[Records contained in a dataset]
************

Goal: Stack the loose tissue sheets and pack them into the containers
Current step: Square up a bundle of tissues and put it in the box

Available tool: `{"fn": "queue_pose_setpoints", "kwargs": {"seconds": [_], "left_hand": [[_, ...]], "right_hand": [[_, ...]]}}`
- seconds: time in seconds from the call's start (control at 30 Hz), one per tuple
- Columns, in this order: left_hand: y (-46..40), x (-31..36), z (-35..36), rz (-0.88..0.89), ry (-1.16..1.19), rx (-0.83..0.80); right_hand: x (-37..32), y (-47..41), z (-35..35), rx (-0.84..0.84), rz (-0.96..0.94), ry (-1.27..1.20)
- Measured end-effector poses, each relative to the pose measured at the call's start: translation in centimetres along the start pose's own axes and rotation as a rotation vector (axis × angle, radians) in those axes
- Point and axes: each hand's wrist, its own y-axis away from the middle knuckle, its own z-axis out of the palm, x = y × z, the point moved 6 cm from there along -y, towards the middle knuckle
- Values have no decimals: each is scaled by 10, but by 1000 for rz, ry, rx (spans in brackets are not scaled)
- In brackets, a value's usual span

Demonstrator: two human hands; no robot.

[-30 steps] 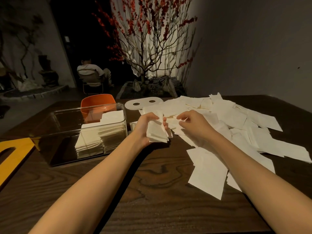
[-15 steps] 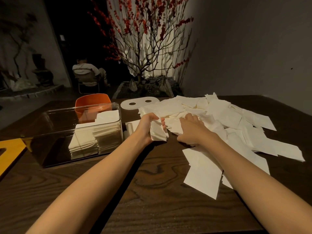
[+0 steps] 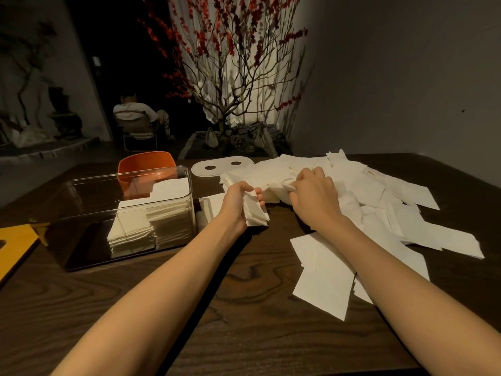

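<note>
left hand (image 3: 238,198) grips tissue wad (image 3: 254,210) — right hand (image 3: 311,198) pinches sheet (image 3: 273,185)

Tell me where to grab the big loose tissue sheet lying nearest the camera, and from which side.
Pinch the near corner of the nearest sheet, coming from the camera side. It lies flat on the table, its far edge hidden under the right forearm, while that near corner lies bare on the wood.
</note>
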Motion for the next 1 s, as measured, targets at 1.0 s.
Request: {"fn": "queue_pose_setpoints", "kwargs": {"seconds": [1.0], "left_hand": [[19, -16, 6, -124, 51, -57]], "right_hand": [[4, 4, 24, -545, 582, -2088]]}}
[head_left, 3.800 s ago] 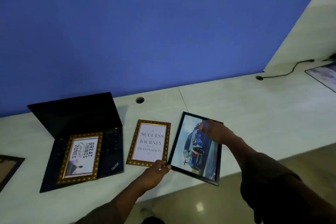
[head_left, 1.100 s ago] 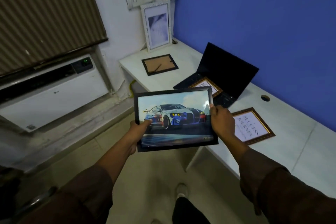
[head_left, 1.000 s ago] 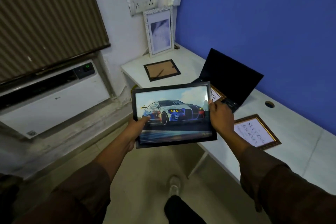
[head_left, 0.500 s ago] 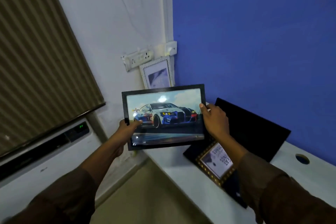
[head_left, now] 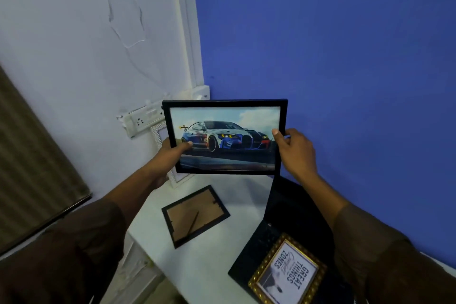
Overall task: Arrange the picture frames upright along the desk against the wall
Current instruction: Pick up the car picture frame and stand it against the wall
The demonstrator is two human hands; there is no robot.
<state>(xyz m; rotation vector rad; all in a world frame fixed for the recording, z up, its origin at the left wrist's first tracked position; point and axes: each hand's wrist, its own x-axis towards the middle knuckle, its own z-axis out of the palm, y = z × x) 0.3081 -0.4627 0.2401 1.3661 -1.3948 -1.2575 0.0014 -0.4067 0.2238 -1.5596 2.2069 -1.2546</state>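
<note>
I hold a black-framed car picture upright in the air above the desk's far corner. My left hand grips its left edge and my right hand grips its right edge. Behind it a white frame stands against the white wall, mostly hidden. A black frame lies face down on the white desk. A gold-framed "Great Things" print rests on the laptop's keyboard.
An open black laptop stands by the blue wall. A white socket strip is fixed to the white wall. A brown blind hangs at the left.
I lifted the car picture off the desk, turned it level and carried it toward the corner. It now sits further in over the desk, in front of the white frame.
</note>
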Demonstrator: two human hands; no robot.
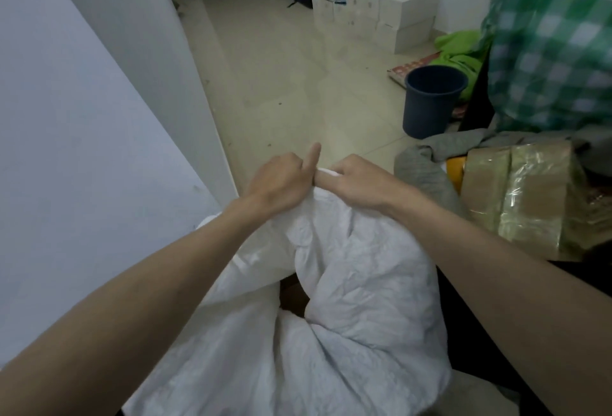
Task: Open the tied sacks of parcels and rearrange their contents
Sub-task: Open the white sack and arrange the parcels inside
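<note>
A white woven sack (347,299) fills the lower middle of the head view, its top bunched at a tied neck. My left hand (281,180) grips the gathered fabric at the neck, one finger sticking up. Right beside it, my right hand (354,180) pinches a thin white tie strip (326,171) at the same neck. The two hands touch over the knot. The sack's contents are hidden.
A white wall (82,151) stands close on the left. A dark bucket (430,101) stands on the tiled floor to the right. Brown taped parcels (523,197) and a grey sack (427,177) lie right. White boxes (381,11) are stacked far back. A person in a green checked shirt (556,35) stands at right.
</note>
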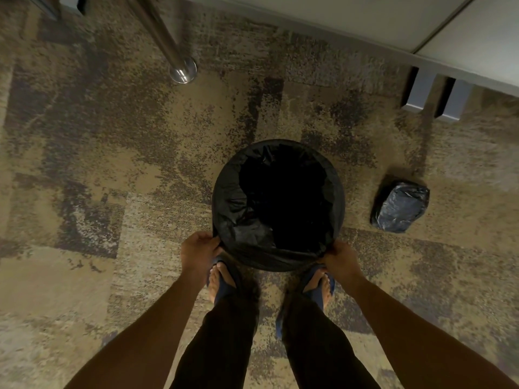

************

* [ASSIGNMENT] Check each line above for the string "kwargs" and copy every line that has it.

* [SOLVED EXERCISE]
Available tool: `{"fn": "queue_pose_setpoints", "kwargs": {"seconds": [_], "left_hand": [[_, ...]], "right_hand": [[_, ...]]}}`
Request: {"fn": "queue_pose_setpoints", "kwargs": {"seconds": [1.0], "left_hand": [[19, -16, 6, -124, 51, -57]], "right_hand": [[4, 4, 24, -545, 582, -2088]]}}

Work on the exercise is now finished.